Overview / What it does
AG Pro PDH PDL PWH PWL Engine is a price-reference overlay built to track prior day, prior week, and prior month high / low levels in a clean and structured way. The script can display PDH, PDL, PWH, PWL, and optionally PMH / PML, together with midpoint equilibrium levels for the selected ranges.
The main purpose of the script is not to predict direction, generate guaranteed entries, or replace a complete trading plan. Its role is narrower and more practical: it helps traders keep important prior-period reference levels visible on the chart, distinguish which levels remain active, and identify which ones have already been traded through. In many markets, prior highs and lows are widely monitored as liquidity, reaction, and reference areas. This script organizes those areas into a format that is easier to read in live conditions.
A core design goal of this tool is chart hygiene. Many prior-level indicators become visually noisy when several daily, weekly, and monthly references are drawn together. This script was designed to keep the structure readable by using a minimal label system, right-extended lines, a swept / unswept state model, and an optional dashboard that summarizes the nearest active daily, weekly, and monthly levels.
The result is a workflow-oriented overlay that helps with context. Instead of forcing interpretation through aggressive signals, it presents a structured map of where important prior-period levels are located, whether they are still untouched, and whether current price is approaching one of them. That makes it suitable for traders who want an objective level engine rather than a directional prediction tool.
Unique Edge
The script focuses on presentation quality and state clarity rather than simple level plotting. Prior highs and lows are not rare concepts, but the practical usefulness of such levels depends heavily on how they are filtered, displayed, and maintained on the chart. This script aims to improve that usability in several ways.
First, it separates active levels from swept levels. This matters because a previously untouched level and a level that has already been traded through do not carry the same contextual value for many traders. By visually differentiating unswept and swept references, the overlay can help reduce ambiguity when reviewing current structure.
Second, it combines multi-period references in one coherent engine. Daily, weekly, and optional monthly levels can all be displayed together, while preserving a relatively clean visual hierarchy. This is particularly useful for traders who want to see whether current price is interacting with short-term references inside larger higher-timeframe ranges.
Third, it includes proximity logic. The script can highlight levels when price is near them using a threshold defined in ticks, percentage, or ATR terms. This does not imply a trade signal by itself. Instead, it acts as a situational awareness feature that helps traders notice when price is entering a predefined level zone.
Fourth, the script offers session and timezone controls. That allows the user to adapt the level-building logic to the exchange clock or to a chosen session definition. For traders who care about session-based construction and consistency across instruments, this can be an important operational detail.
Finally, the panel is designed as a compact summary rather than a decorative feature.

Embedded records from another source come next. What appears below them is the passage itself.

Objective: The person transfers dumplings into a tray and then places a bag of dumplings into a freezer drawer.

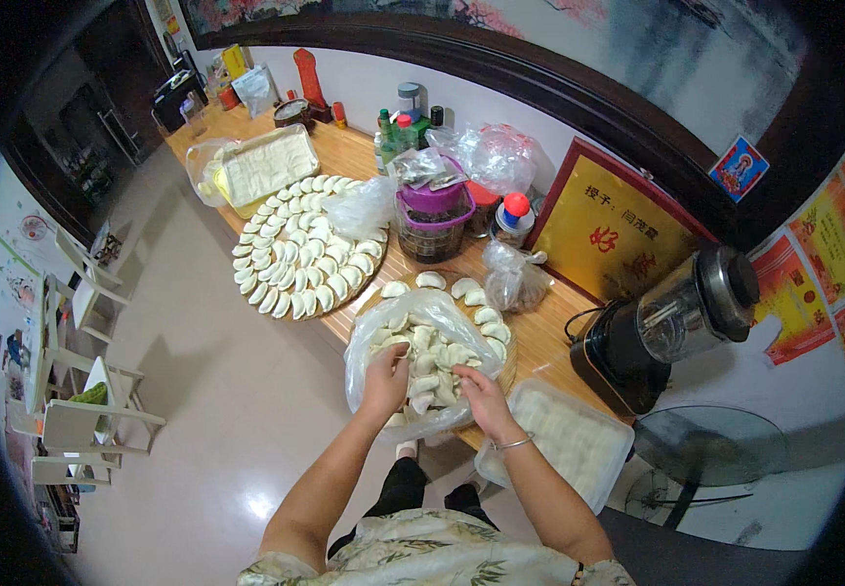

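Observation:
A clear plastic bag (354, 363), its mouth wide, sits in front of me on a round board (510, 363) at the table's near edge. White half-moon dumplings (424, 363) lie piled inside it. My left hand (386, 381) is at the left of the pile, fingers curled together; what they hold, if anything, is hidden. At the right side of the bag, my right hand (486, 400) has thumb and fingers pinched close to the dumplings; I cannot make out what is between them. More dumplings (488, 315) line the board's far and right rim.
A second round board of dumplings (295, 254) stands farther left, with a white tray (271, 166) behind. Right of me is a lidded plastic box (564, 439). A blender (666, 322), golden plaque (608, 230), purple basket (432, 220) and knotted bag (517, 276) line the wall side.

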Action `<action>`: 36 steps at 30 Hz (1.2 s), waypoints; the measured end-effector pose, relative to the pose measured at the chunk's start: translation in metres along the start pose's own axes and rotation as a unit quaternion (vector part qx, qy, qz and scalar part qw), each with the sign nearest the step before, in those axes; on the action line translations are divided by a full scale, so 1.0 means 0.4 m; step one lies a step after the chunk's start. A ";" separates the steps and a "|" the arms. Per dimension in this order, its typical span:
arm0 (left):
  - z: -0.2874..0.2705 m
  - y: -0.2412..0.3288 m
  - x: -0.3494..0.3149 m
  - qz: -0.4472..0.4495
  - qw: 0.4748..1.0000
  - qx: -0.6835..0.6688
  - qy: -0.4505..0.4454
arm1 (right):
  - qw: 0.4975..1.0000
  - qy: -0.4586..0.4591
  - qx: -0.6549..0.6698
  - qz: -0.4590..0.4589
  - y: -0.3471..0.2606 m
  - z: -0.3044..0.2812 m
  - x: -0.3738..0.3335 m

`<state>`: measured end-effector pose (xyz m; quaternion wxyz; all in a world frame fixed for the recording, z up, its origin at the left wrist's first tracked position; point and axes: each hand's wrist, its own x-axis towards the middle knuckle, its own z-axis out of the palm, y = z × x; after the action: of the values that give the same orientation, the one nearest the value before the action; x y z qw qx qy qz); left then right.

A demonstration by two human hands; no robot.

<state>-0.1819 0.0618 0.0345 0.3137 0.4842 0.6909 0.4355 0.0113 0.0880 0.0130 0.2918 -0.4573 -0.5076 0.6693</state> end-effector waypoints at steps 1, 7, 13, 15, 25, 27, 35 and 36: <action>-0.005 0.002 0.019 0.031 0.998 0.058 -0.009 | 1.000 0.004 -0.007 -0.003 0.006 0.001 0.001; 0.033 0.027 0.167 0.072 0.929 0.342 -0.120 | 0.991 0.134 0.023 -0.009 0.015 -0.030 -0.014; 0.028 0.010 0.213 0.063 0.913 0.364 -0.173 | 0.972 0.232 0.032 -0.004 0.014 -0.079 -0.036; 0.004 0.007 0.223 0.045 0.914 0.357 -0.186 | 0.967 0.254 0.027 0.014 0.005 -0.076 -0.041; -0.048 -0.085 0.227 0.119 0.941 0.181 -0.260 | 0.926 0.284 -0.240 0.061 0.057 -0.035 0.025; -0.053 -0.064 0.220 0.071 0.947 0.114 -0.292 | 0.916 0.283 -0.281 0.030 0.079 -0.039 0.044; -0.134 0.040 0.156 0.273 0.949 0.160 -0.010 | 0.976 0.217 -0.027 -0.014 0.033 -0.014 0.067; -0.145 0.048 0.151 0.247 0.946 0.208 0.019 | 0.974 0.228 0.004 -0.011 0.024 -0.026 0.058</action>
<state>-0.2442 0.1045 0.0758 0.0755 0.6862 0.6305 0.3547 0.0118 0.1091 -0.0041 0.4090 -0.5914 -0.4297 0.5462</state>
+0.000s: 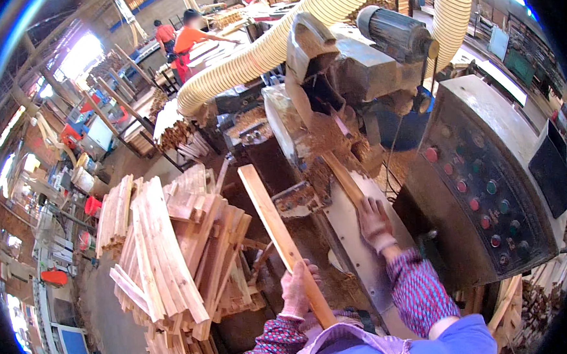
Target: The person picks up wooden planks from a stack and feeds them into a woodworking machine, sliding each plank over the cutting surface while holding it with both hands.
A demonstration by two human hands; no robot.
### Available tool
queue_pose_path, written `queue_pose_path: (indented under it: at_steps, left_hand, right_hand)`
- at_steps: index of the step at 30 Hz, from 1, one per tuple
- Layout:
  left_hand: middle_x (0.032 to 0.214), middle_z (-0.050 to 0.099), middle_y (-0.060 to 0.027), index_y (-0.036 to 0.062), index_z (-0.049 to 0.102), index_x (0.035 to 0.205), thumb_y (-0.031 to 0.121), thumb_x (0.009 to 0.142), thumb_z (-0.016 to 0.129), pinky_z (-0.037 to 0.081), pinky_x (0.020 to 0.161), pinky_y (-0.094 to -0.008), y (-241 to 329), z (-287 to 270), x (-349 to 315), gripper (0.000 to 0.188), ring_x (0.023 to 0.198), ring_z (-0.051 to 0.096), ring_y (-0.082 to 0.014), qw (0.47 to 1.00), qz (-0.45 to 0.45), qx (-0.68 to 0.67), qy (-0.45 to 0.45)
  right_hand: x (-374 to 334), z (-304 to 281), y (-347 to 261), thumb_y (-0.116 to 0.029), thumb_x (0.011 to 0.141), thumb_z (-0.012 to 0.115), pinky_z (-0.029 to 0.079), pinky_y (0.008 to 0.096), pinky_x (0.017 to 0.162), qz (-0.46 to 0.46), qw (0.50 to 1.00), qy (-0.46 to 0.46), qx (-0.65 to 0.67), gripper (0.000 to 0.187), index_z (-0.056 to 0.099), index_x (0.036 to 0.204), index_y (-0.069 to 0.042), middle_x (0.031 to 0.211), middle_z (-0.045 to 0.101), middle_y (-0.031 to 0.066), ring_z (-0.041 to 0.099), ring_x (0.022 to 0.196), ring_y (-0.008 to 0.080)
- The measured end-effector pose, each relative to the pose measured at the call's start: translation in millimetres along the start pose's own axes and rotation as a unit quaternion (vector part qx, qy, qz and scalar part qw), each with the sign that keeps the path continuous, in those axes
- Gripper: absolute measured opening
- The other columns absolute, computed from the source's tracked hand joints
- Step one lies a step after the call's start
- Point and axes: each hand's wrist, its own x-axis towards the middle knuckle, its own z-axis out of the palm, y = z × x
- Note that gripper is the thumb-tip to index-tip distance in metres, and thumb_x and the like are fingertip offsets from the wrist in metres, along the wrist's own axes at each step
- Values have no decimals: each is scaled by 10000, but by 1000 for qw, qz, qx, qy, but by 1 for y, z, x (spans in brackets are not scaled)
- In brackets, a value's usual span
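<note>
My left hand (295, 289), in a pale work glove, is closed round a long wooden strip (270, 218) that slants up and away from my body. My right hand (373, 225), gloved too, lies with its fingers stretched out at the near end of another wooden strip (344, 178). This second strip rests on the metal bed (360, 258) of a woodworking machine (361, 68). Its far end runs in among sawdust (317, 142) under the machine head. Patterned sleeves cover both my forearms.
A large stack of wooden strips (161, 249) stands to the left. At the right is a control panel (479, 184) with red and green buttons. Ribbed hoses (244, 69) arch over the machine, beside a motor (395, 32). People in orange (188, 43) work far off.
</note>
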Motion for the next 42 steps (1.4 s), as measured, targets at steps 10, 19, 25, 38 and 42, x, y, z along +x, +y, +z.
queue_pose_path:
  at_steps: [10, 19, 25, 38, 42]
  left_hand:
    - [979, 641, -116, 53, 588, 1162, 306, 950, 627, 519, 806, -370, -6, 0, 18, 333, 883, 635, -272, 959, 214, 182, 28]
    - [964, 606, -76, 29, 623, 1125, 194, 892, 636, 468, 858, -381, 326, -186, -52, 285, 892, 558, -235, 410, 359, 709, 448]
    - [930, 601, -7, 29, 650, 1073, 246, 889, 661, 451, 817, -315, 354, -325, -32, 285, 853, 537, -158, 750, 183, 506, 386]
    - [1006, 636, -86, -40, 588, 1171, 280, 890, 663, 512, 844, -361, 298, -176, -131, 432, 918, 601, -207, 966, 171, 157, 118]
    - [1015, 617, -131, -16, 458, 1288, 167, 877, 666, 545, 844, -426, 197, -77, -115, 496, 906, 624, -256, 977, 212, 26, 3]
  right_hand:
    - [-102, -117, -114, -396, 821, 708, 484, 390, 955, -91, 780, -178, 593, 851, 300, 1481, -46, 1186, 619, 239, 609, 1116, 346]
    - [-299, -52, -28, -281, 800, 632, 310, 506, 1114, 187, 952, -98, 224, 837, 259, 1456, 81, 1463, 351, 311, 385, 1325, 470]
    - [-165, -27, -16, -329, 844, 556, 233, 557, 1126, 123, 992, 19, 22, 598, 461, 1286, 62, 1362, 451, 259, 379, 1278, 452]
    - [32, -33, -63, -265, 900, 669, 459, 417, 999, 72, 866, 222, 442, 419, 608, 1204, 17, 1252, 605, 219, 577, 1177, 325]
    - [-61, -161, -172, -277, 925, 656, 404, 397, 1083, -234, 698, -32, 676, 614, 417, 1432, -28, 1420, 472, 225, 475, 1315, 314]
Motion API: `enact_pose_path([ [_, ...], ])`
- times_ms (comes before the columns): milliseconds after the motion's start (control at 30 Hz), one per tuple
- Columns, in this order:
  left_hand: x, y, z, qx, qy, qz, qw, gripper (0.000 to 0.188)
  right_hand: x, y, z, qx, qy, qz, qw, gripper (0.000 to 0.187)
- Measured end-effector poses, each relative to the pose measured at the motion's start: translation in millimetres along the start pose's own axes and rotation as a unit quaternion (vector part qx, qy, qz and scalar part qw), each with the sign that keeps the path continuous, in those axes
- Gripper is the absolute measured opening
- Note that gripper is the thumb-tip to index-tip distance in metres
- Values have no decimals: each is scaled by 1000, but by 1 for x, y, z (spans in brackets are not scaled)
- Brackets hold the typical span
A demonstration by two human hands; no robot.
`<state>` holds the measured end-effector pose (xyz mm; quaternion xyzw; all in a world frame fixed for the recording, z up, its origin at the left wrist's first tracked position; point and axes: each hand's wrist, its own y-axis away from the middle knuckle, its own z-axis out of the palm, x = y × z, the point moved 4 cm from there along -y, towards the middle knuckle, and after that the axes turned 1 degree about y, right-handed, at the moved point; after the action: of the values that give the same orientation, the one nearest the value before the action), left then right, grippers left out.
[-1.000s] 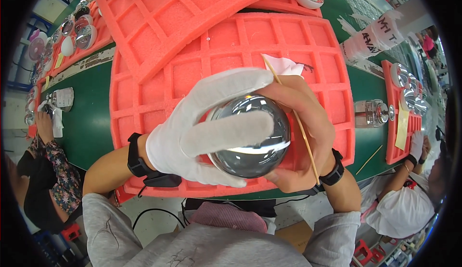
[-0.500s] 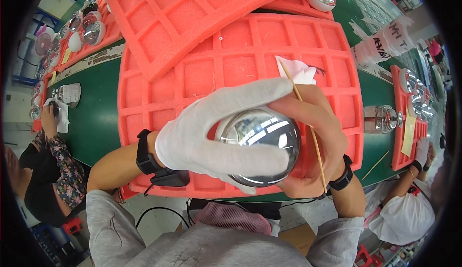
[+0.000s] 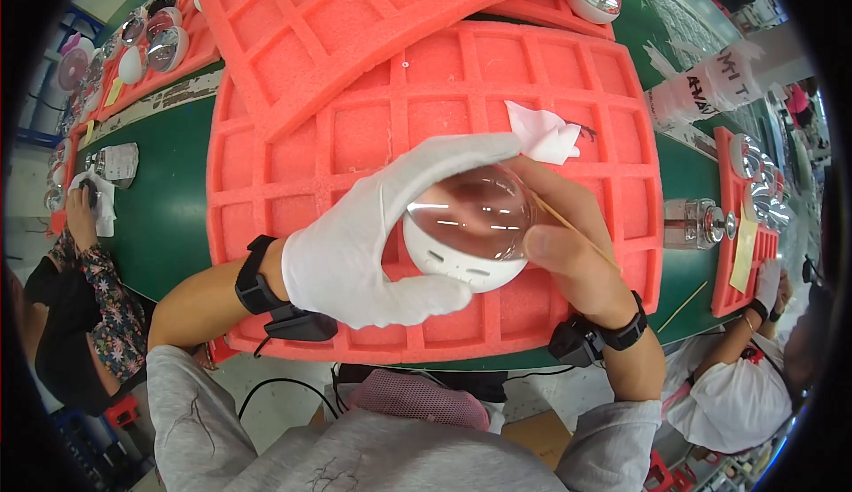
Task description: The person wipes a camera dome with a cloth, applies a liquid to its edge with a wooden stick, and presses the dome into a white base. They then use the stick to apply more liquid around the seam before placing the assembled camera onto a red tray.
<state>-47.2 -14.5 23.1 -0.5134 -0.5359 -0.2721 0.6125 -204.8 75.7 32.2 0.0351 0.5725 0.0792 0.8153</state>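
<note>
Between my two hands is a round device with a shiny mirrored dome (image 3: 469,212) and a white slotted base (image 3: 461,268), tilted so that the base shows on the near side. My left hand (image 3: 346,248), in a white glove, wraps it from the left, thumb along the base. Bare, my right hand (image 3: 581,248) grips the far right side, its thumb on the dome's edge. A thin wooden stick (image 3: 568,223) is also held in my right hand, running down along it. Below them lies a red foam tray (image 3: 355,141) with square compartments.
A crumpled white cloth (image 3: 543,133) lies on the tray's far part. Another foam tray (image 3: 342,17) overlaps it at the back. On the green table (image 3: 169,199) stand a glass jar (image 3: 692,223) and a second stick (image 3: 682,306), at right. Co-workers sit at both sides.
The device has been turned, so its white slotted base now shows toward me. My left fingers have shifted from across the dome to its rim; my right thumb has moved up onto the edge.
</note>
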Motion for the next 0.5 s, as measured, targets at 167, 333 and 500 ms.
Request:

It reports the nearest active daily, weekly, and monthly references, shows counts for active and swept levels, and keeps session / timezone / label mode settings visible. The goal is to reduce chart scanning time and make the script easier to use during live analysis.
Methodology
The engine tracks highs and lows from completed prior periods and then projects those values forward as reference lines. Depending on the enabled settings, it can build:
- Previous Day High and Previous Day Low
- Previous Week High and Previous Week Low
- Previous Month High and Previous Month Low
- Optional equilibrium midpoints for each enabled range
Each level is created only after the relevant source period is completed. In that sense, the level itself is based on completed historical range data. Once created, the line is monitored for its state. If price trades through a high reference or a low reference, the script marks that level as swept and changes its visual treatment accordingly.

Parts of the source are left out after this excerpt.